Tourism in Singapore is a major industry and contributor to the Singaporean economy.

As of 2019, Singapore attracting 19.1 million international tourists, which was more than three times Singapore's total population. It also claims to be environmentally friendly, and maintains natural and heritage conservation programs. Along with this, it also has one of the world's lowest crime rates. As English is the dominant one of its four official languages, it is generally easier for tourists to understand when speaking to the local population of the country, for example, when shopping. Transport in Singapore exhaustively covers most, if not all public venues in Singapore, which increases convenience for tourists. This includes the well-known Mass Rapid Transit (MRT) system. Singapore is the 5th most visited city in the world, and 2nd in Asia-Pacific.
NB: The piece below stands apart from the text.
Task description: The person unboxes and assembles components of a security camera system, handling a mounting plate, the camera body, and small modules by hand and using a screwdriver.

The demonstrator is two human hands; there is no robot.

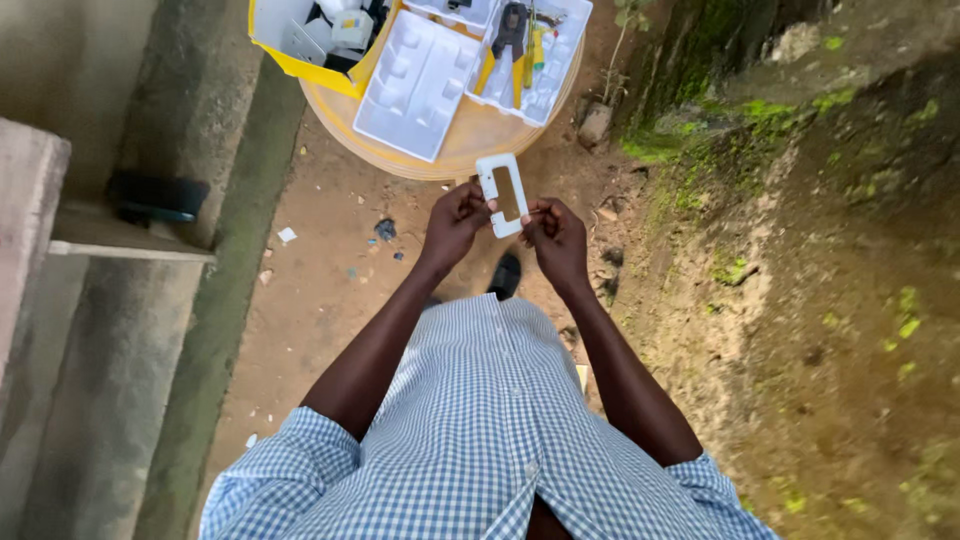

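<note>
A white rectangular plastic frame (503, 193) with an open window in its middle is held up in front of the person, just short of the near edge of a round wooden tabletop (470, 140). The left hand (455, 222) pinches the frame's left edge, fingers closed tight on it. The right hand (556, 238) closes its grip on the frame's lower right corner, thumb and fingertips pressed together there. Both forearms reach out from blue-and-white checked sleeves (300, 460). On the tabletop lie two white moulded plastic trays (418, 85); the right one carries yellow-handled pliers (508, 40). A yellow box (300, 45) of white parts sits at the tabletop's left. Below is bare brown dirt ground (330, 290), with a dark shoe (506, 275) under the hands. Concrete steps (90, 300) run along the left, and a mossy earth bank (800, 200) rises on the right.
</note>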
The 'Travel and Tourism Competitiveness Report 2017 ranks Singapore 13th out of 136 countries overall, which was the third best in Asia only behind Japan (ranked 4th) and Hong Kong (ranked 11th). The report ranks Singapore's business environment, international openness, also travel and tourism policy and enabling conditions as the best in the world (ranked 1st). However, the island nation scored rather low in natural and cultural resources sub-index (ranked 40th).

History

In January 1964, the Singapore Tourism Board (then known as Singapore Tourist Promotion Board), was set up to market Singapore, then a British colony, as a destination for tourists, to develop and to regulate the tourism industry. The Government of Singapore had aimed to create more jobs, income and to facilitate trade within Singapore, through the development of the tourism industry. Throughout the 1960s to 70s, the tourism board ran multiple advertising campaigns aimed at drawing visitors from different countries and published monthly newsletters to promote multiple attractions in Singapore. The Merlion was also created as the Singapore Tourism Board's logo in 1964 and was used in promotional materials.  The Merlion eventually became a well-known Singaporean icon and in 1972, a Merlion statue was erected in the Merlion Park. In 1977, there was a record of 1.5 million visitors to the country and tourist receipts were estimated to be S$628 million as compared to 522,000 visitors and S$269 million in tourist expenditure in 1970.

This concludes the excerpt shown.